### [Assignment]
What follows is a listing. Return every line of it exactly.

++++++++

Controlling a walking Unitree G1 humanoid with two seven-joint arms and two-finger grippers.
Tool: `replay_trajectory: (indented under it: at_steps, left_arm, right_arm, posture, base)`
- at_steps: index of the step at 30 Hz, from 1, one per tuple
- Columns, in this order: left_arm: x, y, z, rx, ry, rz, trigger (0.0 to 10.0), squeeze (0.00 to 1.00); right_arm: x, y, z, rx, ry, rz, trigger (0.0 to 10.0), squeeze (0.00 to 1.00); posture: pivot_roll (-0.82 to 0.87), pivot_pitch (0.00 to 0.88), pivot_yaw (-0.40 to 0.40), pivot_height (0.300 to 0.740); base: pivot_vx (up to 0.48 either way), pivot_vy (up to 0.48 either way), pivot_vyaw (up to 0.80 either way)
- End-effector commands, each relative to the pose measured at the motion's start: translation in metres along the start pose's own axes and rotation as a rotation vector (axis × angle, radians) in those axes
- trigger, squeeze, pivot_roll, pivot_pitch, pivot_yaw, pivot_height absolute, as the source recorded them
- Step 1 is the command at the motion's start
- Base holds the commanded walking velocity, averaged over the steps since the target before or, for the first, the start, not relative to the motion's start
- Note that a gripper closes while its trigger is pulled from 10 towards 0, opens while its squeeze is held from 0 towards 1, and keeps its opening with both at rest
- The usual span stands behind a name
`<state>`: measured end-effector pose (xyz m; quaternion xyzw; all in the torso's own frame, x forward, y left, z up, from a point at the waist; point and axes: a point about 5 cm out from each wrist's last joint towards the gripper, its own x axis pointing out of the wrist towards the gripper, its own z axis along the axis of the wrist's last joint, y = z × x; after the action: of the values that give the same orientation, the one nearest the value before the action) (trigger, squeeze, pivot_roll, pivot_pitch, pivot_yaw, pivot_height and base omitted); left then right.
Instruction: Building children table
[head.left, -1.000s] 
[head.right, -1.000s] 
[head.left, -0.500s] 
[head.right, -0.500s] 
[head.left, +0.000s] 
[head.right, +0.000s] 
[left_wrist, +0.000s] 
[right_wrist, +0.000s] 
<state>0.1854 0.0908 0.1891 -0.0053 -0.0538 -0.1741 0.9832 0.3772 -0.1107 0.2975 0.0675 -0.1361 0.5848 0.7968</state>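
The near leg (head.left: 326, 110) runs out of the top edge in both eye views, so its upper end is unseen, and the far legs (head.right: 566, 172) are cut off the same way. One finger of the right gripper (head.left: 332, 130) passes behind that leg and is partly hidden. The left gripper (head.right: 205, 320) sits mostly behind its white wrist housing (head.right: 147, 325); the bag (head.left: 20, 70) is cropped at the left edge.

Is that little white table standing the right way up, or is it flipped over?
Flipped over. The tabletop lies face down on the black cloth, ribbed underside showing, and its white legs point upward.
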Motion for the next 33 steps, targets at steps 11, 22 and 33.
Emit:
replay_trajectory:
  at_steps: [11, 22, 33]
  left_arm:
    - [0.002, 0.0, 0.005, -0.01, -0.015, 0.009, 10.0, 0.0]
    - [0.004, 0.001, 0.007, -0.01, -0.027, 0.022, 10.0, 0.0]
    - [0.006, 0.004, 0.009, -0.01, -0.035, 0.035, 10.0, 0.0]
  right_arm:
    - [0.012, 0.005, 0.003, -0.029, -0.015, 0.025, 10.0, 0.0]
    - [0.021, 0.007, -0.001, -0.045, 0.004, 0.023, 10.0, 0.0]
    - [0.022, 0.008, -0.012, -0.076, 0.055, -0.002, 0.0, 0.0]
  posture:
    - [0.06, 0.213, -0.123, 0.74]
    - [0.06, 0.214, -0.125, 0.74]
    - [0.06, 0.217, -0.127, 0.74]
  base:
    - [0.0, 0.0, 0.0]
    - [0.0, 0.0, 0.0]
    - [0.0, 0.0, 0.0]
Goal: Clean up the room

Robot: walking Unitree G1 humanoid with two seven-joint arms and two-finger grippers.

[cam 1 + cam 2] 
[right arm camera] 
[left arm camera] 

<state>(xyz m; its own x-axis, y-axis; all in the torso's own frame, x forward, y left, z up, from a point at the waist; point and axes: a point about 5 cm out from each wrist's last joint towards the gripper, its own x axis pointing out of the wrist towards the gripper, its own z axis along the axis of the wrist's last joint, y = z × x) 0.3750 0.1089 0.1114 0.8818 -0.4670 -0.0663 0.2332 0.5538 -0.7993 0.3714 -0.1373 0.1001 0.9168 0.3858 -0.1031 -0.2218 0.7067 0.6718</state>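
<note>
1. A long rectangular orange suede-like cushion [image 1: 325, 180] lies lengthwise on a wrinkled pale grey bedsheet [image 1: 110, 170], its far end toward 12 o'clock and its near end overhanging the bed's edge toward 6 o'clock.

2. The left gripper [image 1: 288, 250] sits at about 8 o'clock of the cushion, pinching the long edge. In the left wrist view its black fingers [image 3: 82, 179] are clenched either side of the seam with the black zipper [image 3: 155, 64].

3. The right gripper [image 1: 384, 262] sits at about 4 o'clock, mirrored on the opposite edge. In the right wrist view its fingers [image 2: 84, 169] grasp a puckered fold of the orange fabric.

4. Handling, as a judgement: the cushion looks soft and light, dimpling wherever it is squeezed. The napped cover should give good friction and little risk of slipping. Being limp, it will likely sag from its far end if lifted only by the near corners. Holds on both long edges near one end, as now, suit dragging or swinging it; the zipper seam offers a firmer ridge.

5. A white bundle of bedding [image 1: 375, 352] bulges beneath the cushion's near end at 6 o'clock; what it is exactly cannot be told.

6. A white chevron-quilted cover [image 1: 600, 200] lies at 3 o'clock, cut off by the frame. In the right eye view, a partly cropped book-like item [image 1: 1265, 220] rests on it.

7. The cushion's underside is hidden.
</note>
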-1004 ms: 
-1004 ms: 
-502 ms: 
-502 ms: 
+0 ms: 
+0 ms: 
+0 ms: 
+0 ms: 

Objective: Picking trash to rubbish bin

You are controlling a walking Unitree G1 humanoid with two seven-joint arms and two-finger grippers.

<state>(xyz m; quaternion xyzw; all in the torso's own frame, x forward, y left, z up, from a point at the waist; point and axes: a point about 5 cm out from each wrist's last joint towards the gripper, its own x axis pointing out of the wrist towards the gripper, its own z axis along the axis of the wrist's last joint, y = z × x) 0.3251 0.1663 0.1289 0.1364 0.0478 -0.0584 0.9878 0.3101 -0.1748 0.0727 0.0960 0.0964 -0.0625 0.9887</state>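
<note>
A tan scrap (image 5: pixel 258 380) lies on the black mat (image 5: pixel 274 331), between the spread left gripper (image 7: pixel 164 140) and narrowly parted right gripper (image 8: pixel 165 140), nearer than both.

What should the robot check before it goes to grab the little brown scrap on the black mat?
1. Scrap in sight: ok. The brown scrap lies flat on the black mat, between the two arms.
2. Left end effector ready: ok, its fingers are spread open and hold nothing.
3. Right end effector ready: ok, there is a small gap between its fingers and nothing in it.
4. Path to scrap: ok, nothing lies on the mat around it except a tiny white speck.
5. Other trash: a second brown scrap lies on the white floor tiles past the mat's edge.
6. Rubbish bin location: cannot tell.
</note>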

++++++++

### [Task output]
Controlling a walking Unitree G1 humanoid with two seven-joint arms and two-finger grippers.
Tool: `replay_trajectory: (indented under it: at_steps, left_arm, right_arm, posture, base)`
- at_steps: index of the step at 30 Hz, from 1, one per tuple
- Columns, in this order: left_arm: x, y, z, rx, ry, rz, trigger (0.0 to 10.0), squeeze (0.00 to 1.00); right_arm: x, y, z, rx, ry, rz, trigger (0.0 to 10.0), squeeze (0.00 to 1.00); posture: pivot_roll (-0.82 to 0.87), pivot_pitch (0.00 to 0.88), pivot_yaw (-0.40 to 0.40), pivot_height (0.300 to 0.740); base: pivot_vx (up to 0.48 either way), pivot_vy (up to 0.48 either way), pivot_vyaw (up to 0.80 either way)
- End-effector commands, each relative to the pose measured at the motion's start: translation in metres along the start pose's own axes and rotation as a rotation vector (axis × angle, radians) in those axes
- trigger, squeeze, pivot_roll, pivot_pitch, pivot_yaw, pivot_height absolute, as the source recorded them
- Step 1 is the command at the motion's start
- Base holds the commanded walking velocity, averaged over the steps since the target before or, for the first, the start, not relative to the motion's start
- Note that a gripper closes while its trigger is pulled from 10 towards 0, opens while its squeeze is held from 0 towards 1, and keeps its opening with both at rest
- The usual span stands behind a name
`<state>`: measured end-effector pose (xyz m; quaternion xyzw; all in the torso's own frame, x forward, y left, z up, from a point at the waist; point and axes: a point about 5 cm out from each wrist's last joint towards the gripper, its own x axis pointing out of the wrist towards the gripper, its own z axis along the axis of the wrist's last joint, y = z × x; after the action: of the values that give the same orientation, the one nearest the value before the action) (trigger, squeeze, pivot_roll, pivot_pitch, pivot_yaw, pivot_height and base omitted); left then right.
Instruction: Building children table
[head.left, -1.000s] 
[head.right, -1.000s] 
[head.left, -0.500s] 
[head.right, -0.500s] 
[head.left, +0.000s] 
[head.right, +0.000s] 
[left_wrist, +0.000s] 
[right_wrist, +0.000s] 
<state>0.1854 0.0908 0.1891 -0.0053 -0.0538 -0.1741 0.9832 0.3772 -0.1107 0.2975 0.0675 -0.1361 0.5848 0.7968</state>
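The near leg (head.left: 326, 110) runs out of the top edge in both eye views, so its upper end is unseen, and the far legs (head.right: 566, 172) are cut off the same way. One finger of the right gripper (head.left: 332, 130) passes behind that leg and is partly hidden. The left gripper (head.right: 205, 320) sits mostly behind its white wrist housing (head.right: 147, 325); the bag (head.left: 20, 70) is cropped at the left edge.

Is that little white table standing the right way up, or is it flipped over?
Flipped over. The tabletop lies face down on the black cloth, ribbed underside showing, and its white legs point upward.
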Motion for the next 33 steps, targets at steps 11, 22 and 33.
Emit:
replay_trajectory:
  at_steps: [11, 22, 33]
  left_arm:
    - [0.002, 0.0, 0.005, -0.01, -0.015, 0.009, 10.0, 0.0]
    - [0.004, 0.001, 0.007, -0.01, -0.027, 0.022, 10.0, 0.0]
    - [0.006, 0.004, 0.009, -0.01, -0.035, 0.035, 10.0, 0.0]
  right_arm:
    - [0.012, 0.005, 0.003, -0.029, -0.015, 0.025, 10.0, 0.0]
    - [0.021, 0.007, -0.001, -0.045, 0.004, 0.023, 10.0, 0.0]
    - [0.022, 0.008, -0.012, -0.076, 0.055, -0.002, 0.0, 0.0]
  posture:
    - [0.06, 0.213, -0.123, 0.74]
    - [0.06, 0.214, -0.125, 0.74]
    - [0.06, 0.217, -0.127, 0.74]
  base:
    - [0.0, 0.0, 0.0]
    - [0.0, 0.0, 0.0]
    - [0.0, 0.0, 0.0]
Goal: Clean up the room

Robot: walking Unitree G1 humanoid with two seven-joint arms and two-finger grippers.

[cam 1 + cam 2] 
[right arm camera] 
[left arm camera] 

<state>(xyz m; its own x-axis, y-axis; all in the torso's own frame, x forward, y left, z up, from a point at the waist; point and axes: a point about 5 cm out from each wrist's last joint towards the gripper, its own x axis pointing out of the wrist towards the gripper, its own z axis along the axis of the wrist's last joint, y = z × x) 0.3750 0.1089 0.1114 0.8818 -0.4670 -0.0663 0.2332 0.5538 -0.7993 0.3714 -0.1373 0.1001 0.9168 0.3858 -0.1031 -0.2218 0.7067 0.6718</state>
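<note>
1. A long rectangular orange suede-like cushion [image 1: 325, 180] lies lengthwise on a wrinkled pale grey bedsheet [image 1: 110, 170], its far end toward 12 o'clock and its near end overhanging the bed's edge toward 6 o'clock.

2. The left gripper [image 1: 288, 250] sits at about 8 o'clock of the cushion, pinching the long edge. In the left wrist view its black fingers [image 3: 82, 179] are clenched either side of the seam with the black zipper [image 3: 155, 64].

3. The right gripper [image 1: 384, 262] sits at about 4 o'clock, mirrored on the opposite edge. In the right wrist view its fingers [image 2: 84, 169] grasp a puckered fold of the orange fabric.

4. Handling, as a judgement: the cushion looks soft and light, dimpling wherever it is squeezed. The napped cover should give good friction and little risk of slipping. Being limp, it will likely sag from its far end if lifted only by the near corners. Holds on both long edges near one end, as now, suit dragging or swinging it; the zipper seam offers a firmer ridge.

5. A white bundle of bedding [image 1: 375, 352] bulges beneath the cushion's near end at 6 o'clock; what it is exactly cannot be told.

6. A white chevron-quilted cover [image 1: 600, 200] lies at 3 o'clock, cut off by the frame. In the right eye view, a partly cropped book-like item [image 1: 1265, 220] rests on it.

7. The cushion's underside is hidden.
</note>
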-1004 ms: 
-1004 ms: 
-502 ms: 
-502 ms: 
+0 ms: 
+0 ms: 
+0 ms: 
+0 ms: 

Objective: Picking trash to rubbish bin

You are controlling a walking Unitree G1 humanoid with two seven-joint arms and two-finger grippers.

<state>(xyz m; quaternion xyzw; all in the torso's own frame, x forward, y left, z up, from a point at the waist; point and axes: a point about 5 cm out from each wrist's last joint towards the gripper, its own x axis pointing out of the wrist towards the gripper, its own z axis along the axis of the wrist's last joint, y = z × x) 0.3251 0.1663 0.1289 0.1364 0.0478 -0.0584 0.9878 0.3101 -0.1748 0.0727 0.0960 0.0964 -0.0625 0.9887</state>
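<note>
A tan scrap (image 5: pixel 258 380) lies on the black mat (image 5: pixel 274 331), between the spread left gripper (image 7: pixel 164 140) and narrowly parted right gripper (image 8: pixel 165 140), nearer than both.

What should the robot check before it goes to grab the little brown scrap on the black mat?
1. Scrap in sight: ok. The brown scrap lies flat on the black mat, between the two arms.
2. Left end effector ready: ok, its fingers are spread open and hold nothing.
3. Right end effector ready: ok, there is a small gap between its fingers and nothing in it.
4. Path to scrap: ok, nothing lies on the mat around it except a tiny white speck.
5. Other trash: a second brown scrap lies on the white floor tiles past the mat's edge.
6. Rubbish bin location: cannot tell.
</note>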

Work on this exercise has been finished.